Amber Glenn, patinage artistique

« Juste avant d'arriver à ma position de départ, je frappe toujours les planches assez fort avec mes deux mains. C'est un peu comme le moment final, 'Faisons ça'. »

patinage artistique : 11 janvier championnats américains de patinage artistique

Ambre Glenn

Brenna Huckaby, para snowboard

« Je dois être calme chaque fois que je participe à une compétition. Je ne peux pas écouter de trucs à la mode, alors j'écoute des sons ambiants pour me mettre dans un état de calme méditatif. C'est une playlist. Tout ce qui va être méditatif. »

Breezy Johnson, ski alpin

« J'ai ma playlist stimulante. J'écoute certaines chansons tout au long de l'année. J'essaie aussi de prendre un très bon petit-déjeuner. J'aime souvent manger quelques Sour Patch Kids bleus au début. Et oui, parfois je fais un petit ning pour me calmer.

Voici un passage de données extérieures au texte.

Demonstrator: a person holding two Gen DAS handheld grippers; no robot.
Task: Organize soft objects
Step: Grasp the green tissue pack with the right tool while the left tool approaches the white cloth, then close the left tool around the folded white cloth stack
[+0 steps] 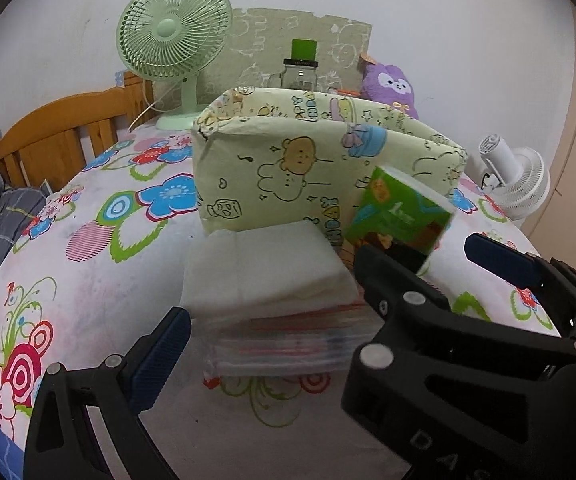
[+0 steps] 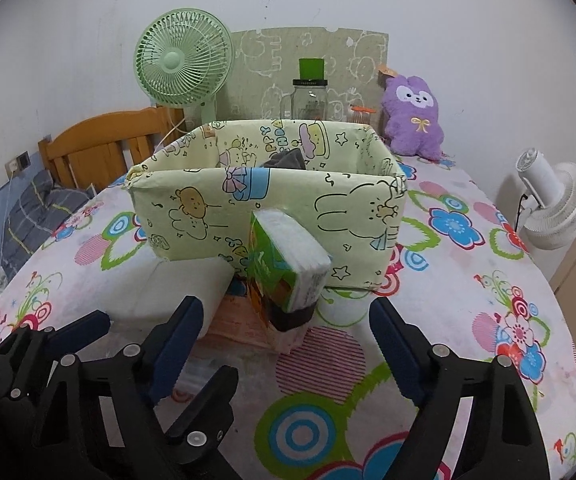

J'ai « America's Sweetheart » d'Elle King. «Peut ne pas m'aimer» de Brynn Elliott. Certainement un tas de Taylor Swift. « Je peux le faire avec un cœur brisé » est vraiment bon. Je n'ai pas compris lesquels du nouvel album vont monter en puissance.

Alli Macuga, bosses

«Je pense discrètement à la météo, je regarde le ciel et je me dis : « Hmm. Les nuages ​​ont l'air sympas. » Je pense aux signaux que je vais exécuter lors de ma course, puis j'aime danser ou discuter avec mes coéquipiers ou mes entraîneurs. Certaines personnes n’aiment vraiment pas ça, mais j’adore ça.